**INSTRUCTIONS FOR THE TASK**. Go through the material and copy each line that includes "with".
.....
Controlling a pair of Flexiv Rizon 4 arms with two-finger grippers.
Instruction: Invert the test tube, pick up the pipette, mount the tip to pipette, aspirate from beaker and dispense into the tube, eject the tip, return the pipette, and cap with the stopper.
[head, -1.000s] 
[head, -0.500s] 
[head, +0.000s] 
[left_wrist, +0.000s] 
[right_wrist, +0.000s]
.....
**TASK SOLUTION**.
Controlling a pair of Flexiv Rizon 4 arms with two-finger grippers.
Instruction: Invert the test tube, pick up the pipette, mount the tip to pipette, aspirate from beaker and dispense into the tube, eject the tip, return the pipette, and cap with the stopper.

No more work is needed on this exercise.